Cross-sectional assessment of exertional dyspnea in otherwise healthy children.

Author information

1
AP-HP, Hôpital Européen Georges Pompidou, Service de Physiologie-Clinique de la Dyspnée, Paris, France; Cabinet La Berma, Antony, France.

Abstract

OBJECTIVES:

Exertional dyspnea during sport at school in children with asthma or in otherwise healthy children is commonly attributed to exercise-induced asthma (EIA), but when a short-acting beta agonist (SABA) trial fails to improve symptoms the physician is often at a loose end.

DESIGN:

The aims were to prospectively assess the causes of exertional dyspnea in children/adolescents with or without asthma using a cardiopulmonary exercise test while receiving a SABA and to assess the effects of standardized breathing/reassurance therapy.

RESULTS:

Seventy-nine patients (12.2 ± 2.3 years, 41 girls, 49 with previously diagnosed asthma) with dyspnea unresponsive to SABA were prospectively included. Exercise test outcomes depicted normal or subnormal performance with normal ventilatory demand and capacity in 53/79 children (67%) defining a physiological response. The remaining 26 children had altered capacity (resistant EIA [n = 17, 9 with previous asthma diagnosis], vocal cord dysfunction [n = 2]) and/or increased demand (alveolar hyperventilation [n = 3], poor conditioning [n = 7]).
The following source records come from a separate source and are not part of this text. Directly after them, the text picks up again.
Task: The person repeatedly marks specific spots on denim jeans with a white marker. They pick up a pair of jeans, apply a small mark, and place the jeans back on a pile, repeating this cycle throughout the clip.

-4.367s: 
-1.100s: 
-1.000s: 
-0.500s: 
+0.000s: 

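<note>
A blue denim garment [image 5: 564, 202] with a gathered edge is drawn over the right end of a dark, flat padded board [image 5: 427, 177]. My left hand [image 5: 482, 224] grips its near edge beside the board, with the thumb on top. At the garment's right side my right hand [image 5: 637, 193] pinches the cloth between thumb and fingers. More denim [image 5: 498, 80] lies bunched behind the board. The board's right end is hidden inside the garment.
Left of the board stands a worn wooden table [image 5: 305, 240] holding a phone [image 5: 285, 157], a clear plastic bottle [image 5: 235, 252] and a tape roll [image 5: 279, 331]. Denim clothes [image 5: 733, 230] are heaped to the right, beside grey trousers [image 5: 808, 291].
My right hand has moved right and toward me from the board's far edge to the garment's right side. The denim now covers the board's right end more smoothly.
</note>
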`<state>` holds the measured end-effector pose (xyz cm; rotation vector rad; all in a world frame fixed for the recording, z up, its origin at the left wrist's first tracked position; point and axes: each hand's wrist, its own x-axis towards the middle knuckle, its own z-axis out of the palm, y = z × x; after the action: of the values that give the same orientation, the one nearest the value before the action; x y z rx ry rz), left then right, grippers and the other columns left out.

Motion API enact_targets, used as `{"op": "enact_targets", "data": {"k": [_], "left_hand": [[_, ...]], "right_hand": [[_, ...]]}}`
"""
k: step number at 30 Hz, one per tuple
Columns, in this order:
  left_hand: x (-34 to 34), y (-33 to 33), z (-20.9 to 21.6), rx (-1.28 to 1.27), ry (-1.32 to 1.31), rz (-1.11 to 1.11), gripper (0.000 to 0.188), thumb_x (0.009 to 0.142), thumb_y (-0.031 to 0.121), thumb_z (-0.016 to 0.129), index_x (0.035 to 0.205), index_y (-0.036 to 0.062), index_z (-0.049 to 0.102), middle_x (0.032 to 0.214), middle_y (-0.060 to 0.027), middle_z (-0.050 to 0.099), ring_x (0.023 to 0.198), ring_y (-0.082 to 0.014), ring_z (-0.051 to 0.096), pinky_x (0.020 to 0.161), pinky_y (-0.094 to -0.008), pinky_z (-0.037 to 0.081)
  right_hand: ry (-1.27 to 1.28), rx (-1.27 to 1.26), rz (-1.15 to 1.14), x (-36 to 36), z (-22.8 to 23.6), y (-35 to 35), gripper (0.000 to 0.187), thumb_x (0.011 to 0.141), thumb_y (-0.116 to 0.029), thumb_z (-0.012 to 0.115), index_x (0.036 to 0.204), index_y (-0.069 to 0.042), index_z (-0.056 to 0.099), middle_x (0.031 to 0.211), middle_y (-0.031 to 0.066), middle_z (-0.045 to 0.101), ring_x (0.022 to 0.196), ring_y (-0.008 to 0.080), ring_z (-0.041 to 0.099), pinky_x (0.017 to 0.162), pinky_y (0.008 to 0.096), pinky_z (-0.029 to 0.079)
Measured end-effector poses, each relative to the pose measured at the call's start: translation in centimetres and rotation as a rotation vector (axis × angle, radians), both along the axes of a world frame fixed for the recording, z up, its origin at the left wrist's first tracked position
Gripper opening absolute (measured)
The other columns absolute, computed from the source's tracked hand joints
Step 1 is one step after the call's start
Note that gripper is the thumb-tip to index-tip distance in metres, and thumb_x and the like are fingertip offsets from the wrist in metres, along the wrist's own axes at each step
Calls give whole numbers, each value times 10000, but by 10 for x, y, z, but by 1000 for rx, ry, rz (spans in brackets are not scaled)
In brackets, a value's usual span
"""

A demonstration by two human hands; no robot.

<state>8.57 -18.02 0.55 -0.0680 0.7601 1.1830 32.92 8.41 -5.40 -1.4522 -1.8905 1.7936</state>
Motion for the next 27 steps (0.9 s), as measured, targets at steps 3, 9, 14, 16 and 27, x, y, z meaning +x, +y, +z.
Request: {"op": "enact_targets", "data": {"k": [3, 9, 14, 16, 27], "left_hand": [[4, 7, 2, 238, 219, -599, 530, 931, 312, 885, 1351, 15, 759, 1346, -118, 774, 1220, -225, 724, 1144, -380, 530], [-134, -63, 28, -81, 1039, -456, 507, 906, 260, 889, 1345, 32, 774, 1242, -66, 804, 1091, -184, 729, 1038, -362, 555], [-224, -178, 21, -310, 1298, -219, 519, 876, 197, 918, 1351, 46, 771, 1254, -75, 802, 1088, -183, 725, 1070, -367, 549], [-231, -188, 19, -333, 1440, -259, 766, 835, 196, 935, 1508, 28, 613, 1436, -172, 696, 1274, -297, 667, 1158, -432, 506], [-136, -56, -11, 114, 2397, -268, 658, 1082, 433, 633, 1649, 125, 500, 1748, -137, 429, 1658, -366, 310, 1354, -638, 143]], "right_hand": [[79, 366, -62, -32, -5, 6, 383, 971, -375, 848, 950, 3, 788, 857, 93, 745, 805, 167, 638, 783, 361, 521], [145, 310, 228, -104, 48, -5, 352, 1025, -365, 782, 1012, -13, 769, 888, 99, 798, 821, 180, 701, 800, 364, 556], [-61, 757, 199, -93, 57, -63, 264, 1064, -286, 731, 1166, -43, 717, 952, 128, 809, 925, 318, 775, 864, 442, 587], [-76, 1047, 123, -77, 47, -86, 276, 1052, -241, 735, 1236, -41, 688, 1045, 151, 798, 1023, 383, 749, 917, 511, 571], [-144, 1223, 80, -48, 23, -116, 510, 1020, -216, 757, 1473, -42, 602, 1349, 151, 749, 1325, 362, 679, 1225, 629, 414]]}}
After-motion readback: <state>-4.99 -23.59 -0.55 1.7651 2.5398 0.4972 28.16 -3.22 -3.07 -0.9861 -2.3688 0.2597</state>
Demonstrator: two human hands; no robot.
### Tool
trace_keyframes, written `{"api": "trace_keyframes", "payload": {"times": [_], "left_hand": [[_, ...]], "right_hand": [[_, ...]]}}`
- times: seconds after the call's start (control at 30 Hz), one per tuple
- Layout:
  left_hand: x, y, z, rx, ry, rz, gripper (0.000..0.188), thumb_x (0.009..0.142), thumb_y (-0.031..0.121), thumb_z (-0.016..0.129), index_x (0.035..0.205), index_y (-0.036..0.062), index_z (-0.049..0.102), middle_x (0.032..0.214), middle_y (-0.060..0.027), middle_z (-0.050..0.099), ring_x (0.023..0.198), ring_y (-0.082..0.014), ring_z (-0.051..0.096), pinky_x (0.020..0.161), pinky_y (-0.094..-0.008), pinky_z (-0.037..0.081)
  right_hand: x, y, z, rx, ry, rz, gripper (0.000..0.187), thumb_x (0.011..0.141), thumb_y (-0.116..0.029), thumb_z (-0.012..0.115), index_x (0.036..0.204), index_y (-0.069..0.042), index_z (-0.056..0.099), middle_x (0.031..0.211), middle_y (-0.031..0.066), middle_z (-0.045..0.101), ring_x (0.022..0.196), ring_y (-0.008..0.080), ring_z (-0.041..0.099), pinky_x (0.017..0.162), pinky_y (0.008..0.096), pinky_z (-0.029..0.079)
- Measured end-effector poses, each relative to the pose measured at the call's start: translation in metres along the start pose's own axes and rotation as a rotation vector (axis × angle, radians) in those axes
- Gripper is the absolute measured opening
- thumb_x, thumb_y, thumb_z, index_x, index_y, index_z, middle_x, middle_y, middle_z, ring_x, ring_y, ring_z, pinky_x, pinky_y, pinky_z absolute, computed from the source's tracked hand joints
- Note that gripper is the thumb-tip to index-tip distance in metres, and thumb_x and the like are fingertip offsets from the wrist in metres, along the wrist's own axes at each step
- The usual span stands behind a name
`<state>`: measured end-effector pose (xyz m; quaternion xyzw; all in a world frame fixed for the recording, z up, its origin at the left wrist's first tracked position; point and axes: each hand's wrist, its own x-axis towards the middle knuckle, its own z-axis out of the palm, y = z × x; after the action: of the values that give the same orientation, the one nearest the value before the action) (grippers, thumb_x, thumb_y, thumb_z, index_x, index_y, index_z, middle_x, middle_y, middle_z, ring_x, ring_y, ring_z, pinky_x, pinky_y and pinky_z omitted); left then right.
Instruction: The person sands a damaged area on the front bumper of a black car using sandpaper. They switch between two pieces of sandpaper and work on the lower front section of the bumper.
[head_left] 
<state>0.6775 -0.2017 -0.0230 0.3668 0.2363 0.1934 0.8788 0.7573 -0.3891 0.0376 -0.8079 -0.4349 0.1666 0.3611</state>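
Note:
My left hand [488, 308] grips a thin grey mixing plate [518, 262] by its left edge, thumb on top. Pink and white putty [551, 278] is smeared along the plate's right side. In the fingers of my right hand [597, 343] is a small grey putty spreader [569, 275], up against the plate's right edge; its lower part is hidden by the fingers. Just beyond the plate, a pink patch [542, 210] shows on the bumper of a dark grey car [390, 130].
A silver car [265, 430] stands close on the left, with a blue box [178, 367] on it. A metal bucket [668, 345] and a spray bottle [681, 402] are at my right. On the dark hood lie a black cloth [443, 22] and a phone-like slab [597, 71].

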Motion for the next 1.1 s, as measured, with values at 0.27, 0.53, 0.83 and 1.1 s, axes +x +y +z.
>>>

Forty-two children who had similar characteristics than the remaining 37 children underwent the two sessions of standardized reassurance therapy. They all demonstrated an improvement that was rated "large." The degree of improvement correlated with % predicted peak V'O2 (r = -0.37, P = 0.015) and peak oxygen pulse (r = -0.45, P = 0.003), whatever the underlying dyspnea cause. It suggested a higher benefit in those with poorer conditioning condition.

CONCLUSIONS:

The most frequent finding in children/adolescents with mild exertional dyspnea unresponsive to preventive SABA is a physiological response to exercise, and standardized reassurance afforded early clinical improvement, irrespective of the dyspnea cause.

KEYWORDS:

adolescent; asthma; child; dyspnea; exercise

PMID:
24155055
DOI:
10.1002/ppul.22905
[Indexed for MEDLINE]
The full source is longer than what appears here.